What you should do:
Return the lines of the data below exactly. Start at the first and end with the line containing "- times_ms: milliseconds".

Start of Block

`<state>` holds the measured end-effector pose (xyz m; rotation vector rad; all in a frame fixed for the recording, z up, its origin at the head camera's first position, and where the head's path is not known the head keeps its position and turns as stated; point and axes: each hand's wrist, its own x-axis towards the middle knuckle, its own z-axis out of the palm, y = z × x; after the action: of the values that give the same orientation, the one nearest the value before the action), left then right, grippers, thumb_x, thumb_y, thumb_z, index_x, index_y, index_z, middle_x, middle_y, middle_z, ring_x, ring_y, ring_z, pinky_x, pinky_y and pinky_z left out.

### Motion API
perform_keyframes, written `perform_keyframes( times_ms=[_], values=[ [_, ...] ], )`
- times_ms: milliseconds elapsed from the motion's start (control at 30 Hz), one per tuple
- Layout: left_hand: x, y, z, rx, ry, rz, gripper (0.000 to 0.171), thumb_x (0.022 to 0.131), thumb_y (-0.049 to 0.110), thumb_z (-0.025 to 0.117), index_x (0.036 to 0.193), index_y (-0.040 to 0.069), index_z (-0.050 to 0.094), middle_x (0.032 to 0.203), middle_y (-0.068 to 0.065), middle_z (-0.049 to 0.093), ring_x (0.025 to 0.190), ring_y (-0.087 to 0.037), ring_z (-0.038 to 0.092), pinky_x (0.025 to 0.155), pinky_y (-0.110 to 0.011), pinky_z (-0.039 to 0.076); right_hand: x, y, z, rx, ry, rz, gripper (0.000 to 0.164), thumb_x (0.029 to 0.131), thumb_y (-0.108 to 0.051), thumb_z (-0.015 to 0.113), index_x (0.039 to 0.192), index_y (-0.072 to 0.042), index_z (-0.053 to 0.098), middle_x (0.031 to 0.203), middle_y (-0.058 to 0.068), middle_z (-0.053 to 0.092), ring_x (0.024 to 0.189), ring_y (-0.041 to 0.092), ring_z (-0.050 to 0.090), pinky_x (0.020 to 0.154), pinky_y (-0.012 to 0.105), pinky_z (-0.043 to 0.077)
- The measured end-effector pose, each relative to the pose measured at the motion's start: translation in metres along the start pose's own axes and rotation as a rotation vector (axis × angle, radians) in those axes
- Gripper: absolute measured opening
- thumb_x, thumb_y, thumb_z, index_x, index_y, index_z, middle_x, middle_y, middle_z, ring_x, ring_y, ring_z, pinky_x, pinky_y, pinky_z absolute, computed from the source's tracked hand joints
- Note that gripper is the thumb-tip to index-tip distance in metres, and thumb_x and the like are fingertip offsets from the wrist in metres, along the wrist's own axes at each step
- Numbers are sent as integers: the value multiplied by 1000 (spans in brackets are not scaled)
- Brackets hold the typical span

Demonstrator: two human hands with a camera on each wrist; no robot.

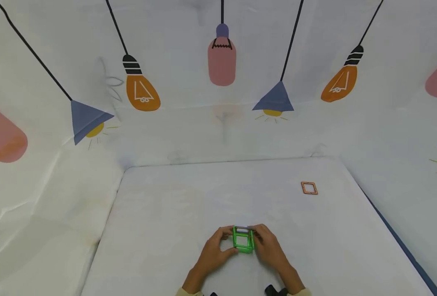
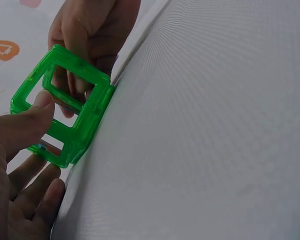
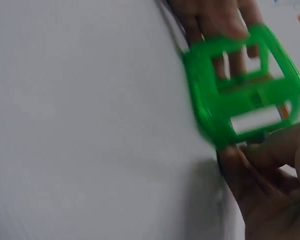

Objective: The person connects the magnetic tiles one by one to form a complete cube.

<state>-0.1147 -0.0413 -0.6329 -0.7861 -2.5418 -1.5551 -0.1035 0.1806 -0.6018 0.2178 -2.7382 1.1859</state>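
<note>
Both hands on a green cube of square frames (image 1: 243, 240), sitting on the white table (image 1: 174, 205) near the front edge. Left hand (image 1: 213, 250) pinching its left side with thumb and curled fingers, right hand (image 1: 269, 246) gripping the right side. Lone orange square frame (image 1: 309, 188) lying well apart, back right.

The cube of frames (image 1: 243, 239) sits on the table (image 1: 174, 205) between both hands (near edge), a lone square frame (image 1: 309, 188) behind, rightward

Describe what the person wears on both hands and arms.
Both the left hand and the right hand are bare: no gloves or rings show. Pale yellowish sleeve cuffs show at the wrists, with something dark strapped by the right one.
</note>
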Motion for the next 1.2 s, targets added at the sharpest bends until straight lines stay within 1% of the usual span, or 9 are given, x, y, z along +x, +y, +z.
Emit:
perform_keyframes(
  times_ms=[133,267,467,600,700,833,967,1100,1200],
  values=[
    [-5,1,-7,-13,13,-69,73,82,41,80,141,21,42,138,-1,60,114,-16,64,95,-30,55,12,16,-17,57,-53,3,27,93,6,63,115,-9,68,105,-1,68,89,8,66,77,22,57],
    [-9,2,-10,31,33,-25,86,81,38,81,151,17,36,137,-6,58,111,-19,64,93,-30,56,35,42,-49,-12,11,83,21,97,-1,59,115,-4,68,108,7,69,95,19,67,80,31,57],
    [-9,1,-10,39,48,-3,79,77,35,85,144,20,46,134,0,56,109,-14,61,93,-27,55,81,84,-106,-176,102,285,34,100,-13,52,124,11,58,111,28,59,102,40,60,85,52,51],
    [-9,2,-8,3,47,21,77,76,30,87,141,15,48,135,-1,56,112,-16,60,94,-28,55,102,104,-131,-276,65,416,53,99,-24,54,129,20,48,117,37,48,108,49,50,84,57,46],
    [-6,3,-6,-10,34,43,76,76,28,87,140,13,48,135,-2,56,114,-16,60,94,-28,55,110,116,-145,-299,8,476,64,100,-35,53,123,24,46,118,42,42,110,56,43,81,59,45],
    [-3,5,-2,-15,8,54,75,77,30,87,140,15,48,135,-2,56,115,-15,60,95,-28,55,115,127,-155,-314,-19,532,75,98,-48,52,116,25,47,117,45,37,111,59,38,78,58,44],
    [-4,5,-1,-15,1,45,75,77,32,86,140,17,48,135,-1,57,114,-13,60,94,-27,55,118,134,-152,-351,1,551,71,97,-43,57,114,25,48,115,43,38,108,55,37,77,56,44],
    [-4,3,-3,3,3,44,74,78,35,85,139,17,48,134,-1,57,113,-12,60,93,-27,56,118,134,-148,-381,19,512,61,95,-37,60,111,21,53,108,37,43,102,51,40,72,53,42],
    [-2,2,-5,18,3,42,73,79,36,85,139,17,48,134,0,57,112,-11,60,93,-26,55,117,128,-146,-352,25,469,62,93,-38,61,115,20,55,107,35,44,100,50,42,69,51,42]
  ],
)
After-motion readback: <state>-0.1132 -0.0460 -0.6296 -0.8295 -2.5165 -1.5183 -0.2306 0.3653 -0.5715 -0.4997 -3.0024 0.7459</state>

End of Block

Written solution:
`<state>` holds the measured end-effector pose (xyz m; rotation vector rad; all in a frame fixed for the recording, z up, its origin at the head camera's first position, and where the head's path is not known the head keeps its position and turns as stated; point and axes: each hand's wrist, its own x-axis towards the middle knuckle, its own z-axis out of the palm, y = z × x; after the action: of the values that give the same orientation, the one nearest the value before the action), left then right, grippers, thumb_x, thumb_y, thumb_z, index_x, index_y, index_z, middle_x, middle_y, middle_z, ring_x, ring_y, ring_z, pinky_x, pinky_y and pinky_z left out.

### Motion API
perform_keyframes, written `perform_keyframes( times_ms=[_], values=[ [_, ...] ], )`
- times_ms: milliseconds elapsed from the motion's start (control at 30 Hz), one per tuple

The required output has been supplied.